Aldus gedaan op 26 februari 2015 door V.M. van Daalen-Mannaerts, voorzitter, P.C. van der Vegt en H.A. Wiggers, in tegenwoordigheid van Th.A.J. Kock, griffier. De beslissing is op die datum ter openbare zitting uitgesproken en afschriften van de uitspraak zijn op die datum aangetekend aan partijen verzonden.
Het aanwenden van een rechtsmiddel:
Tegen deze uitspraak kunnen beide partijen binnen zes weken na de verzenddatum beroep in cassatie instellen bij de Hoge Raad der Nederlanden (Belastingkamer), Postbus 20303, 2500 EH ’s-Graven-hage.

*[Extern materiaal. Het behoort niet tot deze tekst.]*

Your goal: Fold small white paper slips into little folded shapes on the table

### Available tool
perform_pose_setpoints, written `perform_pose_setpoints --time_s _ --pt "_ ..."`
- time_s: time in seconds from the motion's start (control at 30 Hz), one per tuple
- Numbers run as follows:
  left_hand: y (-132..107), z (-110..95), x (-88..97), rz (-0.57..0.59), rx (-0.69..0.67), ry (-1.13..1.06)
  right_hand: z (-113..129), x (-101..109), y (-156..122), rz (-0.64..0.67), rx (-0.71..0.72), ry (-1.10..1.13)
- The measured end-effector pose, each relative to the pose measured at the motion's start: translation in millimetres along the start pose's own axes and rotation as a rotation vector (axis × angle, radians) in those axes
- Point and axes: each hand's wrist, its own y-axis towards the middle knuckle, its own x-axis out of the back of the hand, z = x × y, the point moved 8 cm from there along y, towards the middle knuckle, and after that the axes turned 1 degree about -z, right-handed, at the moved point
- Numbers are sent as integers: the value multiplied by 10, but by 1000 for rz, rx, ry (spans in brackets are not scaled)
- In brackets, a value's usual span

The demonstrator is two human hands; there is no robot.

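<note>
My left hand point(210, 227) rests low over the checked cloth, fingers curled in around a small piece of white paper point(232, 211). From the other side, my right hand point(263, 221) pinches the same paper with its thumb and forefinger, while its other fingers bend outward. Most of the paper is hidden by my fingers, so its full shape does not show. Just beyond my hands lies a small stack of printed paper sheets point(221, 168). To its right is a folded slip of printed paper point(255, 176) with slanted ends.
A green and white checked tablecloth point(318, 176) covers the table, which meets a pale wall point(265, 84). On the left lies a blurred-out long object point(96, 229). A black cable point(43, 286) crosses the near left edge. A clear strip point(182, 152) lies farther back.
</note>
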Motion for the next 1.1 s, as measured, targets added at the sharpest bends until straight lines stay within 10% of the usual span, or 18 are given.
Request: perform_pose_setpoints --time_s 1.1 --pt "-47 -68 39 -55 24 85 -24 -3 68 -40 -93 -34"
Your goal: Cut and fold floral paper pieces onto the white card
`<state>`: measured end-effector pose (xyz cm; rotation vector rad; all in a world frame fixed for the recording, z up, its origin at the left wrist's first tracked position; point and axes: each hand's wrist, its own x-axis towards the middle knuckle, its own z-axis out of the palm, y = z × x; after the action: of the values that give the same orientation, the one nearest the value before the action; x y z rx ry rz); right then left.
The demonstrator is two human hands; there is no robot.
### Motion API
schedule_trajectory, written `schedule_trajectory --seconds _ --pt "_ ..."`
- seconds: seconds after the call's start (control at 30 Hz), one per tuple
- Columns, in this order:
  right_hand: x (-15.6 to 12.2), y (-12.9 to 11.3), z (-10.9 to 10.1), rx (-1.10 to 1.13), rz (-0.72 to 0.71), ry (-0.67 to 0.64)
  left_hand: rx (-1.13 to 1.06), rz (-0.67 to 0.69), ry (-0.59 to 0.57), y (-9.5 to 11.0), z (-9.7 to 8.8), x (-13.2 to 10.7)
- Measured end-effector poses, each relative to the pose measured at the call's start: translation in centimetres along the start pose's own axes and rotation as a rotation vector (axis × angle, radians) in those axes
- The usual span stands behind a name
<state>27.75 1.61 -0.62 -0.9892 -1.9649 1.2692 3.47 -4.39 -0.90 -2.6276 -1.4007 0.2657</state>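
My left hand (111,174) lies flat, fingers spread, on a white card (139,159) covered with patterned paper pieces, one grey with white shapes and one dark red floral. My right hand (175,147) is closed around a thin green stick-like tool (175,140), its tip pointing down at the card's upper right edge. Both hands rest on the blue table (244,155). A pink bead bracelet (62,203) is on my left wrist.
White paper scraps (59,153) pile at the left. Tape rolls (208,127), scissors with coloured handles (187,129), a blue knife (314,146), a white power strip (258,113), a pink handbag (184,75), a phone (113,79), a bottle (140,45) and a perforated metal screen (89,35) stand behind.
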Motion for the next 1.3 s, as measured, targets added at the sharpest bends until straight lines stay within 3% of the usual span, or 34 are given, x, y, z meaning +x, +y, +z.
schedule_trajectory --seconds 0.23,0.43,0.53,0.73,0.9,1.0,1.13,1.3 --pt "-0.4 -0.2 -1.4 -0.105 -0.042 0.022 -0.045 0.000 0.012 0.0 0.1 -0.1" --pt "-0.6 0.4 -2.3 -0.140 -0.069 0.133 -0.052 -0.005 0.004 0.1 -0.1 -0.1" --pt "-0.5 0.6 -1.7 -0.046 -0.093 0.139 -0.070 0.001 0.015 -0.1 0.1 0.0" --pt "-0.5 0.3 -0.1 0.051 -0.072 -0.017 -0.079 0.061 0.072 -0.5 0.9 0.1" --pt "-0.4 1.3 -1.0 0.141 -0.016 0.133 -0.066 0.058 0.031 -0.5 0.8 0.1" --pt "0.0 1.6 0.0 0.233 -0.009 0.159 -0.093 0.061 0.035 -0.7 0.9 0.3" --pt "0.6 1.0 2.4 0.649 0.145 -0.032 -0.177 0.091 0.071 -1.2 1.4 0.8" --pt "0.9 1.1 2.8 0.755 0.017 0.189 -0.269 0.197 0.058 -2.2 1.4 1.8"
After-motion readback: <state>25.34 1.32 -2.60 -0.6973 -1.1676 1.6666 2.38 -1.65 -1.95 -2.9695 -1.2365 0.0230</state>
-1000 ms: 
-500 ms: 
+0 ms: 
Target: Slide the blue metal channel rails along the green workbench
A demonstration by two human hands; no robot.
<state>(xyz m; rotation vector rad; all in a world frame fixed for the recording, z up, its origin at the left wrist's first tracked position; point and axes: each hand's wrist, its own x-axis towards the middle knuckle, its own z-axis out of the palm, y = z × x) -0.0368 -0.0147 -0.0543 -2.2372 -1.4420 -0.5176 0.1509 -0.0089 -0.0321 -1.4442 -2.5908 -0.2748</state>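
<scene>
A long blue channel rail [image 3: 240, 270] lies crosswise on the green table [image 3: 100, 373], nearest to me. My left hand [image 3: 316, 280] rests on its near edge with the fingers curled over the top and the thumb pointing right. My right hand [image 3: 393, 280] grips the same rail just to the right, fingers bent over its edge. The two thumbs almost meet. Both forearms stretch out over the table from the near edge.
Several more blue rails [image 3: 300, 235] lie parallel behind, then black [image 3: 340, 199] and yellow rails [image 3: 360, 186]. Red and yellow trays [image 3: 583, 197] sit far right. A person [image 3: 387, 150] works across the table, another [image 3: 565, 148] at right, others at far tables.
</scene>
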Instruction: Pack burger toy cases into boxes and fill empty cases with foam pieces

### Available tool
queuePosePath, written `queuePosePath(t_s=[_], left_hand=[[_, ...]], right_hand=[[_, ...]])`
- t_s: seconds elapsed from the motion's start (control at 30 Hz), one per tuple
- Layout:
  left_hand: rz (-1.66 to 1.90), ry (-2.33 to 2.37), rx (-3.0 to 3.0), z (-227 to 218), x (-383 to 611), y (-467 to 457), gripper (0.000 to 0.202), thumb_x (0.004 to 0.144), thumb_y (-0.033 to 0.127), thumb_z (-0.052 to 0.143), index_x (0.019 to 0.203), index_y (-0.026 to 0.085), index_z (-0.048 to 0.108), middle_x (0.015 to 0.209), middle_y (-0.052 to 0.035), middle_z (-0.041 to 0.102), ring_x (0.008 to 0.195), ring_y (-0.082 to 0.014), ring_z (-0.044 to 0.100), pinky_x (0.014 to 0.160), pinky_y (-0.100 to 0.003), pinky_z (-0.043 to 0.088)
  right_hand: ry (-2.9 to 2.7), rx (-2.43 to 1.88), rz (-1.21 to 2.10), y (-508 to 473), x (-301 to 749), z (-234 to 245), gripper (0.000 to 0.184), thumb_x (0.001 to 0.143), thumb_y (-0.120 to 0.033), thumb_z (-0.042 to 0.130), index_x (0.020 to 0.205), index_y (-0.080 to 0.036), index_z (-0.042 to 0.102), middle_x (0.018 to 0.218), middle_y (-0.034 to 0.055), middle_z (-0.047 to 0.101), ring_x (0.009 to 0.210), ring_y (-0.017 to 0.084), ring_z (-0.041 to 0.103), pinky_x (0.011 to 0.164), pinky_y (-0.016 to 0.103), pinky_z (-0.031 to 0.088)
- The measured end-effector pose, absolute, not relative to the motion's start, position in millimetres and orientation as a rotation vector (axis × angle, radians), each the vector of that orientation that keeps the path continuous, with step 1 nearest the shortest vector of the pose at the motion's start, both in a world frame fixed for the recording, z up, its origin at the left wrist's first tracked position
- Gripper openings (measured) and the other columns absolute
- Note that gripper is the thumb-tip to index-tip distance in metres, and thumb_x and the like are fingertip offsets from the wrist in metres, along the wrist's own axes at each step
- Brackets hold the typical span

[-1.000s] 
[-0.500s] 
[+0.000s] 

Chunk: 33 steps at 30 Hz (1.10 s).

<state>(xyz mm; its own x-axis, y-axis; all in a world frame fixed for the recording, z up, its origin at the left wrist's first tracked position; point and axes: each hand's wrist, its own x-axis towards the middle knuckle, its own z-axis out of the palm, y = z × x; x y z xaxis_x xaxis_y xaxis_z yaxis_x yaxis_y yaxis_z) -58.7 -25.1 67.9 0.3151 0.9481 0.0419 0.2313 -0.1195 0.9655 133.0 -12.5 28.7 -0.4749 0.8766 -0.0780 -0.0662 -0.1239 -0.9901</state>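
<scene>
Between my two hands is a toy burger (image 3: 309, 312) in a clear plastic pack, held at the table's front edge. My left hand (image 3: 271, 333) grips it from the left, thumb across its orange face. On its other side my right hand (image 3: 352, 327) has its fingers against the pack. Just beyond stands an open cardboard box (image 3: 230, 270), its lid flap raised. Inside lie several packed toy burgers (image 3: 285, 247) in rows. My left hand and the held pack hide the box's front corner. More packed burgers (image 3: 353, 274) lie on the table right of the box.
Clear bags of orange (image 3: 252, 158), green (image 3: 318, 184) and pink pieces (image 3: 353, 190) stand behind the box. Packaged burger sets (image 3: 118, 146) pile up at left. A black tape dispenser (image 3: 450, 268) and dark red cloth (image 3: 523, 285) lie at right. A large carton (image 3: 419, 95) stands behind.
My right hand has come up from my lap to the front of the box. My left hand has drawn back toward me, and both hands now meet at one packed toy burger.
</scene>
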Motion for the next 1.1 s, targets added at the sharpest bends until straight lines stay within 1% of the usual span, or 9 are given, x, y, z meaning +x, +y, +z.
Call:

Daarbij moet het volgende in acht worden genomen.
Bij het beroepschrift wordt een afschrift van deze uitspraak overgelegd.
Het beroepschrift moet ondertekend zijn en ten minste het volgende vermelden:
de naam en het adres van de indiener;
een dagtekening;
een omschrijving van de uitspraak waartegen het beroep in cassatie is gericht;
e gronden van het beroep in cassatie.
Voor het instellen van beroep in cassatie is griffierecht verschuldigd. Na het instellen van beroep in cassatie ontvangt de indiener een nota griffierecht van de griffier van de Hoge Raad.
In het cassatieberoepschrift kan de Hoge Raad verzocht worden om de wederpartij te veroordelen in de proceskosten.